Frequently Asked Questions about Hospital Finances asnwered by Dana Forgione Hospitals in good financial health are better equipped to administer excellent patient care. But juggling all those overhead and personnel costs can be daunting. Dana A. Forgione, Ph.D., has some ideas on how to help. Forgione is a certified public accountant (CPA), a certified management accountant (CMA), and a certified fraud examiner (CFA). At the University of Texas at San Antonio (UTSA), he is the Janey S. Briscoe Endowed Chair in the Business of Health and professor of accounting. He is also an adjoint professor of public health at the UT-Austin, School of Public Health. His books are used in more than 74 colleges and universities throughout the U.S. Q. What are the biggest cost issues facing hospitals today?
A. Healthcare is a very labor-intensive profession. Personnel salaries and wages are always a hospital's biggest cost items. There are also inefficiencies. One expert on hospital efficiency recently estimated that 30 percent of a hospital's costs could be eliminated if outmoded or unnecessary steps were eliminated. A more basic issue is our society's emphasis on treating illness, rather than on preventing illness. If we changed the way healthcare providers are funded, so that we rewarded preventative care, it would go a long way toward reducing overall costs.
Q. Are there new methods for improving supply chain performance?
A. One of the most up-and-coming, yet controversial, developments is payers who outsource hospital and medical care from providers in developing countries. This started with private medical tourism . Then large health insurers discovered that quality care can be obtained from other countries at a fraction of the cost in the U.S. Doctors in Singapore, India, Thailand and other countries may be trained in the U.S. or Europe and be licensed to practice medicine in both the U.S. and their home country -- or even in multiple countries. Their foreign hospitals may also have U.S. accreditation. The downside is that most developing countries do not have medical malpractice protections, the prescription drug markets are flooded with counterfeit medications, infectious diseases are far more prevalent, and blood supplies may not be as well-screened or protected. This is one area that should be watched very closely. Q. How can the role of physicians help manage hospital costs?
A. Physicians' decisions drive about 80 percent of a hospital's costs. They come from different medical schools and prescribe different medications for the same illnesses. Physicians can help reduce hospital costs by all agreeing to use a certain set of medications, called a formulary. That reduces the hospital's purchasing, inventory storage and security costs, without affecting patient care outcomes. Q. What is a common financial mistake hospital administration makes?

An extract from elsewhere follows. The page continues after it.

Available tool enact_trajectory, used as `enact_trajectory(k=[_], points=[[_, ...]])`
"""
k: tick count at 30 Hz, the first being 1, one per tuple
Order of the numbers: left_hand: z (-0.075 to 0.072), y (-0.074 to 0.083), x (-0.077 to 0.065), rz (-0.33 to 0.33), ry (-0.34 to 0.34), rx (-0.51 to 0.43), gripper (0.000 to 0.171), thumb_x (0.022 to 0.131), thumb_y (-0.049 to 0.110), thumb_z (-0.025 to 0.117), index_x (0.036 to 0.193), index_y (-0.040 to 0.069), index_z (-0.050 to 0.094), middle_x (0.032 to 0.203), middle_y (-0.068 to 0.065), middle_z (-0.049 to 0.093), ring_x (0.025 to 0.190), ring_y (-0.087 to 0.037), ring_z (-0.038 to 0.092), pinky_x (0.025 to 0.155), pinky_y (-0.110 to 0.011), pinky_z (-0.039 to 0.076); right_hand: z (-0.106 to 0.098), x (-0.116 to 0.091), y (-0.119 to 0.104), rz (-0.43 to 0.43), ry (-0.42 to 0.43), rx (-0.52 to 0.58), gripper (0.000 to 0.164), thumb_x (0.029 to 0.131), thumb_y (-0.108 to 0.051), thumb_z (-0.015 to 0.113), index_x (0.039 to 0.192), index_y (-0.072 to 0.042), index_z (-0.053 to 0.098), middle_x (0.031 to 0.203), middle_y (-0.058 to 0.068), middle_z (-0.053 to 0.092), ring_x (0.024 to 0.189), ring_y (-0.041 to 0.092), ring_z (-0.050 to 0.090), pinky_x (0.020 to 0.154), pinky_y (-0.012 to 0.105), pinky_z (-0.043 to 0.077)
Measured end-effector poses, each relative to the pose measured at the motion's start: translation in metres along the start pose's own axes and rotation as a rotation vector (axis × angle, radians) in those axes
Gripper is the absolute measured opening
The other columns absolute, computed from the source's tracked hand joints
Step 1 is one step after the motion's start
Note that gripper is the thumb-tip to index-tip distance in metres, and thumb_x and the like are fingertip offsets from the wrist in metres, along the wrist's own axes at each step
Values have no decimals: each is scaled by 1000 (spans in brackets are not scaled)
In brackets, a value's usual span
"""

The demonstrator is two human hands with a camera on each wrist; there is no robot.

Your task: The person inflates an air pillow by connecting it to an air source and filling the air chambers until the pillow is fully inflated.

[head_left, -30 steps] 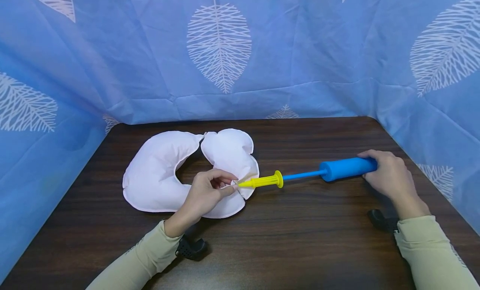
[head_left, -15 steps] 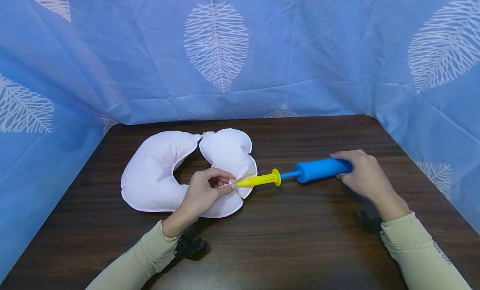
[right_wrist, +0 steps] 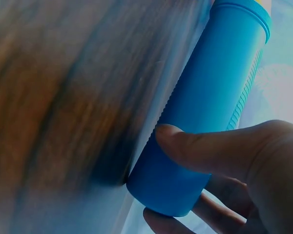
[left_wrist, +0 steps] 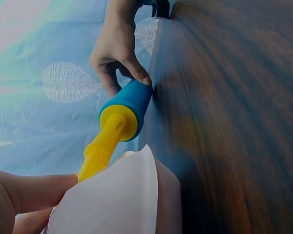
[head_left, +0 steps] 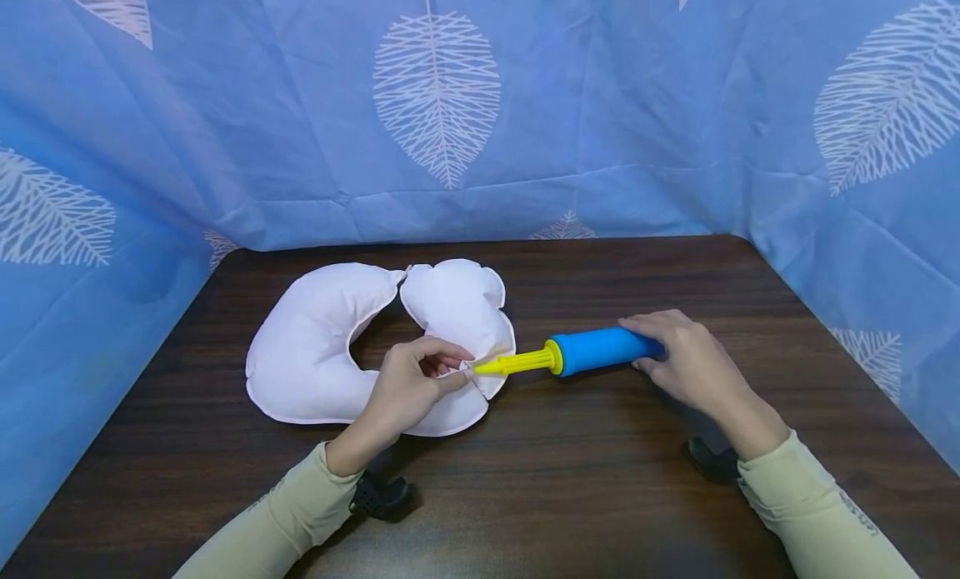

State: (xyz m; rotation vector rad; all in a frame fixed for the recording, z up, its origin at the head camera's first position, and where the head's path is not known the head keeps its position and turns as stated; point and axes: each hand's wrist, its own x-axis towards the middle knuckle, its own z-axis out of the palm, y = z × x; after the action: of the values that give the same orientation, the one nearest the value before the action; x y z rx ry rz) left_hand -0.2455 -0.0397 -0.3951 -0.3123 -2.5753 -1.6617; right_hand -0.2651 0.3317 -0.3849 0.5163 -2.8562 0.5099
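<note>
A puffy white U-shaped neck pillow [head_left: 300, 346] lies on the table, its right arm creased near the valve. My left hand [head_left: 408, 383] pinches the pillow's edge together with the tip of a yellow nozzle [head_left: 525, 361]; the fingers hide the valve itself. The nozzle belongs to a hand pump, whose blue barrel [head_left: 600, 350] sits flush against the yellow flange, with no rod showing. Around the far end of that barrel my right hand [head_left: 690, 358] grips with thumb and fingers, as the right wrist view shows on the blue barrel [right_wrist: 210, 87].
The dark wooden table [head_left: 570, 496] ends at a blue curtain [head_left: 300, 104] with white leaf prints, which hangs behind it and along both sides. A black wrist mount [head_left: 382, 496] sits under the left wrist, another mount [head_left: 708, 461] under the right.
My right hand has pushed the blue barrel leftward along the rod until it meets the yellow flange. The left hand, nozzle and pillow have stayed in place.
</note>
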Motion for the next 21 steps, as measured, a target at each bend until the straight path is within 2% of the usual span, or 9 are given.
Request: enact_trajectory(k=[5,10,14,21], points=[[0,0,0,1,-3,7,20,85,-1,86,101,11,85,86,-4,77,77,-16,58,68,-22,46,-1,0,2,17,4,-1,57,87,-1,86,142,-5,69,141,26,67,133,50,60,105,73,49],[-1,0,1,10,-4,2,19,85,0,86,101,11,85,85,-5,77,76,-16,58,68,-22,46,-6,0,10,83,-22,4,56,88,-2,85,142,-4,68,142,29,65,132,53,58,101,75,49],[-1,-1,1,15,-7,-1,19,85,0,86,101,10,85,85,-5,77,76,-16,57,67,-22,45,-11,-2,27,158,-38,13,55,90,0,82,142,-3,67,144,34,59,132,60,53,100,78,46],[0,-2,1,11,-8,-7,19,85,0,86,101,10,85,84,-6,76,76,-16,57,67,-22,45,-22,-7,62,248,-12,8,52,90,2,80,140,-3,67,145,42,53,132,67,46,101,83,40]])
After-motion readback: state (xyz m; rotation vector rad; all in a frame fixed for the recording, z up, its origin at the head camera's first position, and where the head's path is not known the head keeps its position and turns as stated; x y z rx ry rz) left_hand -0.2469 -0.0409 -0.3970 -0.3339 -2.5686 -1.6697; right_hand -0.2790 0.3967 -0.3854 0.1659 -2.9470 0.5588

A. Hospitals must remain financially viable to continue serving their communities. However, our payment systems are riddled with conflicting incentives. Hospital administrators sometimes respond to those incentives by focusing on providing the set of treatments, services and amenities that appear to maximize financial performance. I think that contributes to the view that healthcare is a market commodity, rather than a professional service that puts the best interest of the patient first. As the baby boom generation ages in this country, we are dropping from seven workers per retiree a few years ago, to only three workers per retiree by 2020. That's less than half the relative earning power, at a time when our national debt exceeds $80 trillion, including all of the Medicare, Medicaid, Social Security and other post-retirement obligations. It's 40 percent more than our entire net worth as a nation. That is just not sustainable. A strong focus on preserving life, and treating the most intense medical priorities will no doubt need to become our primary focus.
Q. Is there a real-life example of a hospital that tried an innovative approach and reaped financial rewards?
A. I recently coauthored a project that documented multimillion-dollar cost savings achieved by the Palestinian Ministry of Health by changing to a prescription drug formulary. We found that over a four-year period, the number of different drugs purchased and kept in inventory was reduced by 36 percent. This allowed for bulk purchases of a limited number of drugs. In combination with generic drug substitution, we found that costs and utilization were reduced by more than $5 million across 17 healthcare centers in nine provinces (Nablus, Ramalla, Jericho, Jenin, Tulkarem, Salfit, Qalqilia, Beit Lahem, and Hebron). The quality of healthcare also improved at the same time because ineffective medications and over-medication practices were substantially eliminated.